Every day, human beings create 2.5 quintillion bytes of data, according to IBM. This data comes from an incredible number of sources: sensors used to gather environmental information, posts on social media channels, smartphones, digital pictures and videos, transaction records and so on. Organizations are capitalizing on this slew of data by collecting and storing it, but the real value of the data comes in how it’s mined – in other words, how you turn it into valuable insights.

To deliver on this, the science of analytics has continued to evolve. We are able to analyze huge amounts of data today – and with the advent of new tools and methodologies – are no longer restricted to analyzing only what has happened in the past. We now have the power to be predictive.

Predictive analytics is essentially the interrogation of massive amounts of historical data, from various sources and in various forms, to identify causal relationships between data points and thus predict future outcomes. There are several practical applications of predictive analytics that are being utilized now by forward-thinking companies. Here are three examples of such applications:

Tonal Analysis – Historically, call centers have measured customer satisfaction based on metrics like average handling time, call abandon rate and customer surveys. With big data, we can actually listen to, and analyze, the tone of a customer’s voice over the course of a call. We can decide if, for example, the customer called in angry and left happy, or if they started neutral and left angry, and so on. This is called tonal analysis and, when combined with existing customer care reports, it can provide a much higher level of precision that you wouldn’t have had with traditional reporting.

Where tonal analysis becomes predictive is when it’s used by industries like debt recovery. Debt collectors can actually call an individual, tell them how much they owe, ask a few questions and then, based on the individual’s tone during the call, can predict the likelihood of recovering that debt. This allows the debt collector to focus their efforts on money they have a greater chance of seeing again.

Churn Analysis – Churn analysis is another way companies are using big data to predict customer behavior. By tracking the behavior of past customers, analyzing that data and applying that analysis to the current customer base, a company can determine which of its current customers are going to leave or drop-off the system. That insight can then be provided to the appropriate department to take action and retain the customer.

Video Analysis – Video is another source of data made possible by big data and data science. Previously thought to be too unstructured for software to intelligently analyze, now video data is being used to make predictions about what it captures on screen. This becomes really interesting when applied to building security, for example.

Think of the security system in a large office building. There are multiple cameras covering the interior and exterior of the building, and usually only a guard or two tasked with the monitoring of screens. Reality is that there are too many screens for any one person to accurately keep track of – but not for video analytics software. The software will continuously go through the video feed, looking for suspicious behavior and making judgements on the likelihood of people committing crimes or causing disturbances. One parameter it looks at is the background of the video. Smart thieves, if they know there is a CCTV camera in place, will turn the camera before committing whatever crime they plan to commit. By monitoring the background image, the video analytics software can notify the security team when a camera has been moved – in real-time – dispatching a security guard to the spot as quickly as possible.

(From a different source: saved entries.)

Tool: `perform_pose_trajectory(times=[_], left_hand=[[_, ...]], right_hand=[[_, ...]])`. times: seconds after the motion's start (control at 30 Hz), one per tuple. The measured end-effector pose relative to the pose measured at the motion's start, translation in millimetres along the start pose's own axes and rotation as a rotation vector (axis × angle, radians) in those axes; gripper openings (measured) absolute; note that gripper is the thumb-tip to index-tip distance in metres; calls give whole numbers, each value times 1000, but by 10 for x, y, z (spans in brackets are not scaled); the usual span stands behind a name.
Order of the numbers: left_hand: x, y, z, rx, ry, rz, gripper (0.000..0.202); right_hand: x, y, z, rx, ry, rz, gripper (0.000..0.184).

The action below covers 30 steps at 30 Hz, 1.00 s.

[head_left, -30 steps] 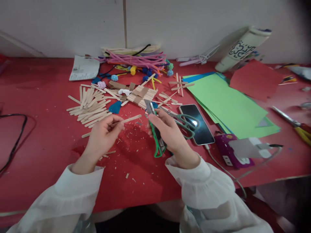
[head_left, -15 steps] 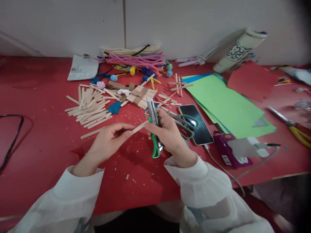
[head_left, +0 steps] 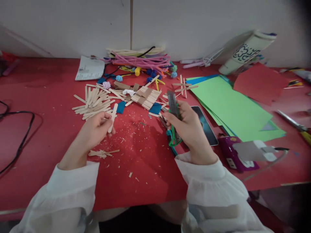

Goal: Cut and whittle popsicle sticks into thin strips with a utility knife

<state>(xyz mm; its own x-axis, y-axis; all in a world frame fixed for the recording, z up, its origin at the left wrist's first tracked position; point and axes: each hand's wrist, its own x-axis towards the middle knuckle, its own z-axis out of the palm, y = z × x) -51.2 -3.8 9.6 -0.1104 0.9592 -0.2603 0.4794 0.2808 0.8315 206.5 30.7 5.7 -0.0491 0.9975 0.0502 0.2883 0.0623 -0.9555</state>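
Between the thumb and fingers of my left hand (head_left: 94, 132) is a wooden craft stick (head_left: 113, 118), tilted upright. My right hand (head_left: 187, 124) is wrapped round a green utility knife (head_left: 173, 103), its tip pointing up and away from me. The two hands are well apart over the red table. Just beyond my left hand lies a loose pile of craft sticks (head_left: 93, 102). A small heap of cut stick pieces (head_left: 103, 153) rests below my left wrist. Craft sticks joined into a flat panel (head_left: 147, 98) lie beyond the gap between my hands.
A phone (head_left: 206, 126) lies partly behind my right hand. Green paper sheets (head_left: 233, 103), a purple power socket (head_left: 236, 153) and a leaning tumbler (head_left: 247, 51) are to the right. Pink pipe cleaners (head_left: 141, 61) lie by the wall. A black cable (head_left: 24, 136) curves at the left.
My hands have moved apart: the left went left with the craft stick, now turned more upright; the right went right with the knife. The stick has left the right hand's fingers. The view shifted slightly.
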Motion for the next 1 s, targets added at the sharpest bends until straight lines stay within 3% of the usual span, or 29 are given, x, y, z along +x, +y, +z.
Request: perform_pose_trajectory(times=[0.13, 0.23, 0.3, 0.43, 0.57, 0.7, 0.77, 1.0], left_hand=[[-127, -81, -141, 108, -255, -61, 19], [-260, -165, -176, 150, -341, -97, 25], [-334, -170, -164, 169, -330, -43, 25], [-364, -6, -76, 139, -192, 71, 23], [-220, 173, 97, 362, -223, 147, 22], [-74, 167, 287, 505, -182, 228, 21], [-49, 129, 347, 435, -191, 230, 23], [-97, 67, 379, 136, -386, 192, 25]], right_hand=[[-27, 59, 99, -116, -115, -70, 34], [-39, 94, 155, -161, -159, -113, 27], [-44, 100, 178, -162, -167, -115, 25], [-58, 79, 194, -199, -171, -152, 24], [-71, 64, 171, -191, -221, -178, 32], [-87, 47, 149, -165, -256, -152, 39], [-98, 31, 164, -159, -274, -111, 35], [-112, -11, 258, -190, -222, 36, 24]])
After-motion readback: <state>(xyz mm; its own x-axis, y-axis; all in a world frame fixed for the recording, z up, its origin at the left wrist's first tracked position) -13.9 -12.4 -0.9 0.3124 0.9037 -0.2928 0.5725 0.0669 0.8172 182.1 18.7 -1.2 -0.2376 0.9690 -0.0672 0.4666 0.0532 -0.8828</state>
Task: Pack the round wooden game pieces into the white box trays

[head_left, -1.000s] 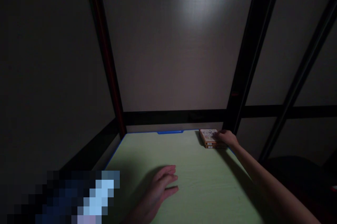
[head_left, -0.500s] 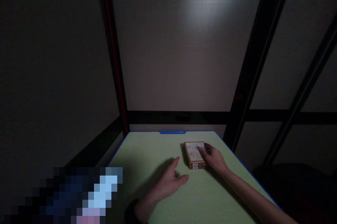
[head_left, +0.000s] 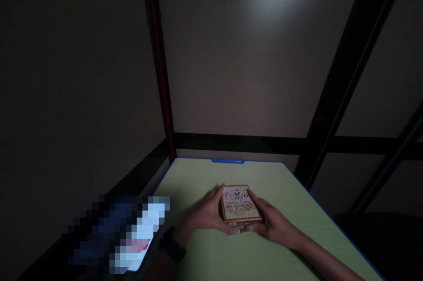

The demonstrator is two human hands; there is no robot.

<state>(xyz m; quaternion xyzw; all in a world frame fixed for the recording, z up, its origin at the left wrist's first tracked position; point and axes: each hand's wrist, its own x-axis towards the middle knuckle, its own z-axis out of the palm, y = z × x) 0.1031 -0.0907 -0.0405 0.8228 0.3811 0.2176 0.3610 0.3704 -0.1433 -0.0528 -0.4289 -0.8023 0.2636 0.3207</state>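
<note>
Between my two hands is a Chinese chess box [head_left: 240, 205], flat and rectangular, with a cream printed lid and brown edges. My left hand [head_left: 211, 214] grips its left side, thumb at the near left corner and fingers along the edge. On the other side my right hand [head_left: 272, 223] holds the right edge, its thumb at the near side. A second layer of box shows under the lid at the front. Whether the box touches the table cannot be made out. A dark watch [head_left: 172, 245] is on my left wrist.
The pale green table [head_left: 198, 175] has a blue rim and a blue handle piece [head_left: 228, 161] at its far edge. At the lower left lies a bright, blurred-out object [head_left: 145, 232]. Grey panelled walls [head_left: 238, 74] with dark frames stand behind and beside the table.
My left hand has moved to the box and closed on its left side. The box has come nearer to me, and my right hand has shifted from its top to its right edge.
</note>
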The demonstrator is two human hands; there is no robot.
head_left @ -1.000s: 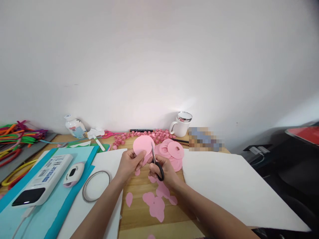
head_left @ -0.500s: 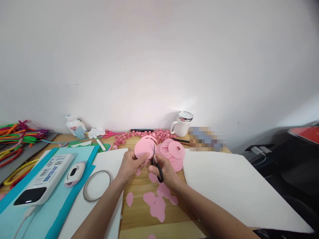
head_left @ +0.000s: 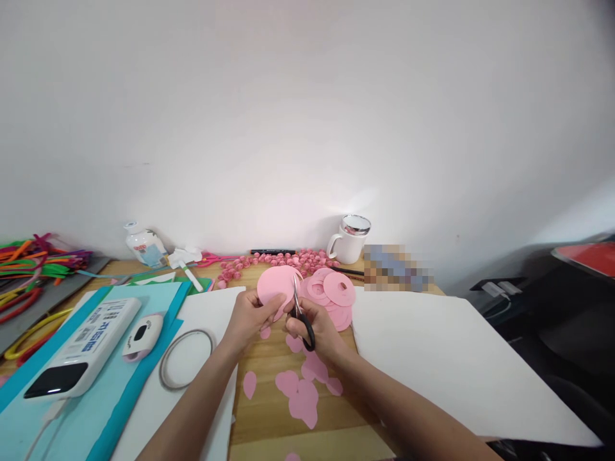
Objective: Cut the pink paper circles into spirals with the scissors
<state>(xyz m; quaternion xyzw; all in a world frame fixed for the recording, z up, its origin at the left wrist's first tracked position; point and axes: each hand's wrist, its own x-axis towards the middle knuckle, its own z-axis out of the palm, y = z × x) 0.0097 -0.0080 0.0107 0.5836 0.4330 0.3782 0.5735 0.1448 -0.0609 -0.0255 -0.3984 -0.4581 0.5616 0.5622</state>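
Note:
My left hand (head_left: 250,315) pinches a round pink paper disc (head_left: 275,283) and holds it upright above the wooden table (head_left: 269,410). My right hand (head_left: 319,326) grips black-handled scissors (head_left: 302,320), whose blades point up into the disc's right edge. A pile of pink paper rings (head_left: 336,296) lies just behind my right hand. Pink petal-shaped cut-offs (head_left: 300,392) are scattered on the wood beneath my wrists.
White sheets lie at right (head_left: 446,358) and left (head_left: 202,314). On light blue paper (head_left: 81,416) rest a white power bank (head_left: 79,349) and a small white device (head_left: 143,334); a metal ring (head_left: 185,358) is beside them. White mug (head_left: 350,240), pink beads (head_left: 269,261), bottle (head_left: 144,245), coloured pipe cleaners (head_left: 33,262).
The disc has been turned a little in my left hand while the scissors work along its edge. Both hands stay in nearly the same place.

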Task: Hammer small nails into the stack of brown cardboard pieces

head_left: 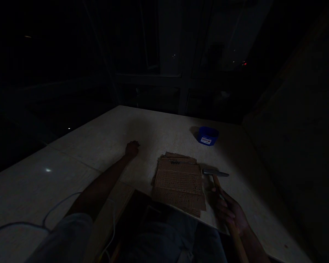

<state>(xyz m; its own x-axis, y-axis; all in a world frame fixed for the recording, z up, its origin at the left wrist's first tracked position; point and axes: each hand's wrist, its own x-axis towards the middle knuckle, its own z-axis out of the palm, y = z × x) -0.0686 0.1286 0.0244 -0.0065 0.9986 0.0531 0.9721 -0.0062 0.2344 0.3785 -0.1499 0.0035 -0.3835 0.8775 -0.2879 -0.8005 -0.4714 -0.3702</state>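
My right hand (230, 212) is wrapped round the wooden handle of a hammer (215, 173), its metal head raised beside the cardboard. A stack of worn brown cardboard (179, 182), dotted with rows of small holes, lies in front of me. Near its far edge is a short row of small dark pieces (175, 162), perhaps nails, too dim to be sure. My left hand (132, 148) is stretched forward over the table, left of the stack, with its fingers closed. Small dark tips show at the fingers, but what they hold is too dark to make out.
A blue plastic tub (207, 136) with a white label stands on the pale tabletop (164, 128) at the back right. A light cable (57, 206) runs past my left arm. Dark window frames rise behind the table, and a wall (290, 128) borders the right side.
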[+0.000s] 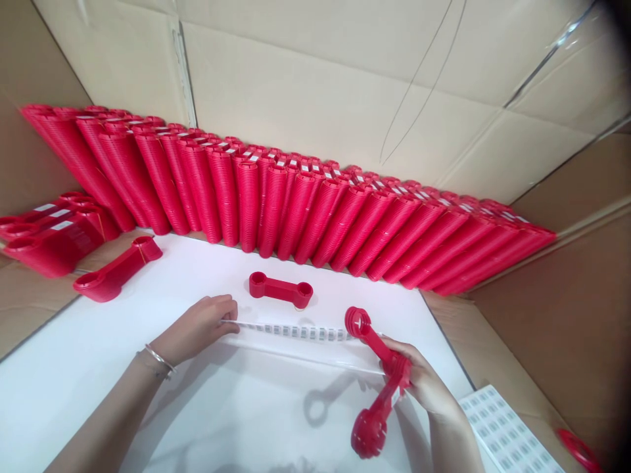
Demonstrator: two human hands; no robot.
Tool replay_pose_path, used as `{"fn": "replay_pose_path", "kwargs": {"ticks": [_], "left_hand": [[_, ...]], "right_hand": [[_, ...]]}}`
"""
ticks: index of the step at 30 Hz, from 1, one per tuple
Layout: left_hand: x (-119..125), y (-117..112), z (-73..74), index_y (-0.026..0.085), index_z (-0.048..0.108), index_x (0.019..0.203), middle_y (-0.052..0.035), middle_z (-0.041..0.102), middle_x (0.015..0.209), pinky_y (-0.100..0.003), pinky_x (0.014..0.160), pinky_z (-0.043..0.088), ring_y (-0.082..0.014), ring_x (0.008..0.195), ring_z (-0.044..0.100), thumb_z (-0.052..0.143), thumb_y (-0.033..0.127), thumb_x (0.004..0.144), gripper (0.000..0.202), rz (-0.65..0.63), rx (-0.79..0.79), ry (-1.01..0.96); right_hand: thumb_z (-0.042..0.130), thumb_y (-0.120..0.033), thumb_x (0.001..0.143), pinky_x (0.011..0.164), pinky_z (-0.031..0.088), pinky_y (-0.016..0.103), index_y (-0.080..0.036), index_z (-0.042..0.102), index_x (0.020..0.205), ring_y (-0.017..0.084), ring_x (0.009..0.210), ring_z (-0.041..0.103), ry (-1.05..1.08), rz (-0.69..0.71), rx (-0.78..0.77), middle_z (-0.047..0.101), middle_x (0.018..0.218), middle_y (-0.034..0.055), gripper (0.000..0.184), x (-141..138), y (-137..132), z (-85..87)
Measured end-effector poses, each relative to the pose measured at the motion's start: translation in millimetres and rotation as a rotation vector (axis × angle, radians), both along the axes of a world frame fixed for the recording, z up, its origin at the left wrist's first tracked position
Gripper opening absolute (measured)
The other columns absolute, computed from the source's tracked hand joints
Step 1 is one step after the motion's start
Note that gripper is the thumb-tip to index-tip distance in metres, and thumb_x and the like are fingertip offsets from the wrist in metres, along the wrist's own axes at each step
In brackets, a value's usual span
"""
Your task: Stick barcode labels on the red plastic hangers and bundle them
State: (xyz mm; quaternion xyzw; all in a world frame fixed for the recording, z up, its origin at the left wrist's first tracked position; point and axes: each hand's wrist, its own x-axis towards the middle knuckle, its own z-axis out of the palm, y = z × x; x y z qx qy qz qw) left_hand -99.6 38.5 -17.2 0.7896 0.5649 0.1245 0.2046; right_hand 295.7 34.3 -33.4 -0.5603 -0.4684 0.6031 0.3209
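My left hand (pixel 207 325), a bangle on its wrist, pinches one end of a white strip of barcode labels (pixel 300 332). The strip stretches across to the right, where its far end passes behind red plastic. In my right hand (pixel 426 378) are red plastic links with ring ends (pixel 394 368), fanned at an angle to each other above the white table; its fingers are partly hidden behind them. Whether that hand also grips the strip I cannot tell. A short stack of red links (pixel 280 291) lies just beyond the strip.
Tall stacks of red links (pixel 296 217) line the cardboard wall (pixel 315 85). More bundles (pixel 64 236) stand at the left, one stack (pixel 118 269) nearer. At the right lie label sheets (pixel 510 430) and a red piece (pixel 578 450). The white table (pixel 276 407) spans the front.
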Motion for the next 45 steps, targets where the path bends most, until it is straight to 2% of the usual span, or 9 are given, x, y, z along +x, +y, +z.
{"fn": "replay_pose_path", "kwargs": {"ticks": [6, 15, 22, 27, 30, 33, 38, 42, 45], "left_hand": [[1.2, -0.2, 1.9, 0.019, 0.053, 0.073, 0.0, 0.055, 0.075, -0.027, 0.067, 0.039, -0.0143, 0.068, 0.05, 0.039, 0.034, 0.087, 0.024, -0.059, -0.024, -0.041], [-4.1, -1.3, 0.7, 0.019, 0.044, 0.068, 0.0016, 0.048, 0.073, -0.024, 0.06, 0.037, -0.0133, 0.065, 0.046, 0.045, 0.03, 0.083, 0.018, 0.043, 0.025, -0.02], [-2.8, 0.9, 4.5, 0.019, 0.054, 0.069, 0.0006, 0.055, 0.073, -0.025, 0.064, 0.039, -0.0139, 0.067, 0.052, 0.041, 0.033, 0.085, 0.025, 0.027, -0.087, -0.038], [-8.9, -3.5, 2.3, 0.022, 0.054, 0.104, -0.0036, 0.059, 0.099, -0.034, 0.083, 0.04, -0.0212, 0.091, 0.054, 0.052, 0.043, 0.079, 0.032, 0.033, 0.014, 0.053], [0.8, -8.5, 0.5, 0.026, 0.044, 0.121, -0.0059, 0.054, 0.117, -0.048, 0.101, 0.024, -0.0249, 0.11, 0.047, 0.057, 0.044, 0.076, 0.05, 0.016, 0.196, 0.117], [21.7, -13.0, -0.3, 0.028, 0.037, 0.126, -0.0056, 0.053, 0.119, -0.052, 0.106, 0.014, -0.0237, 0.113, 0.046, 0.059, 0.039, 0.077, 0.055, -0.078, 0.266, 0.126], [42.1, -16.4, -3.1, 0.027, 0.036, 0.128, -0.003, 0.059, 0.103, -0.048, 0.103, 0.023, -0.0194, 0.097, 0.053, 0.052, 0.029, 0.083, 0.047, -0.165, 0.199, 0.109], [38.6, -16.7, -7.3, 0.024, 0.045, 0.12, -0.0037, 0.06, 0.096, -0.038, 0.085, 0.04, -0.0208, 0.089, 0.054, 0.047, 0.024, 0.084, 0.036, -0.118, 0.147, 0.112], [36.8, -16.5, -7.8, 0.024, 0.049, 0.115, -0.0041, 0.06, 0.099, -0.034, 0.078, 0.043, -0.0208, 0.087, 0.055, 0.043, 0.025, 0.085, 0.031, -0.121, 0.129, 0.084]], "right_hand": [[0.051, -0.011, 0.054, 0.034, 0.028, 0.022, -0.013, 0.067, 0.104, 0.01, 0.032, 0.04, 0.032, 0.007, -0.03, 0.046, 0.04, -0.0054, 0.053, 2.4, 0.0, 5.4], [0.05, -0.016, 0.05, 0.035, 0.033, 0.024, -0.012, 0.067, 0.104, 0.012, 0.035, 0.043, -0.04, -0.075, 0.021, 0.057, 0.047, -0.0002, 0.056, 18.2, 2.4, 3.2], [0.05, -0.015, 0.05, 0.035, 0.036, 0.025, -0.012, 0.067, 0.102, 0.012, 0.035, 0.043, -0.048, -0.069, 0.015, 0.062, 0.053, 0.0015, 0.054, 19.0, 1.7, 4.4], [0.048, -0.016, 0.051, 0.032, 0.033, 0.022, -0.009, 0.062, 0.11, 0.011, 0.031, 0.041, 0.025, -0.052, -0.033, 0.051, 0.039, -0.0039, 0.061, 11.7, 4.6, -4.2], [0.047, -0.015, 0.05, 0.03, 0.03, 0.02, -0.009, 0.062, 0.11, 0.01, 0.029, 0.041, 0.046, -0.02, -0.083, 0.051, 0.039, -0.0039, 0.062, -3.5, 5.8, -7.6], [0.046, -0.015, 0.051, 0.029, 0.029, 0.019, -0.011, 0.064, 0.107, 0.008, 0.028, 0.039, 0.108, -0.011, -0.13, 0.055, 0.045, -0.0026, 0.059, -25.9, 4.2, -5.1], [0.05, -0.016, 0.056, 0.029, 0.024, 0.018, -0.01, 0.064, 0.106, 0.006, 0.028, 0.034, 0.284, 0.005, -0.209, 0.046, 0.039, -0.0066, 0.053, -54.7, -1.6, -5.5], [0.05, -0.017, 0.06, 0.03, 0.024, 0.018, -0.009, 0.063, 0.107, 0.006, 0.028, 0.034, 0.354, 0.053, -0.246, 0.038, 0.035, -0.0088, 0.05, -57.1, -3.3, -13.9], [0.049, -0.018, 0.06, 0.029, 0.022, 0.018, -0.009, 0.063, 0.108, 0.007, 0.027, 0.033, 0.334, 0.13, -0.24, 0.038, 0.034, -0.0083, 0.051, -54.1, -2.7, -15.7]]}}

Tonal, churn and video analysis are just three of the ways predictive analytics is being used in business today, and based on these things alone, it’s evident how powerful this type of technology can be. We still have a ways to go before facing the moral conundrum of leaving all of our decisions to machines, but big data is already beginning to impact all of our lives – from the smallest tasks we do to the biggest decisions we make – and it will only advance from here.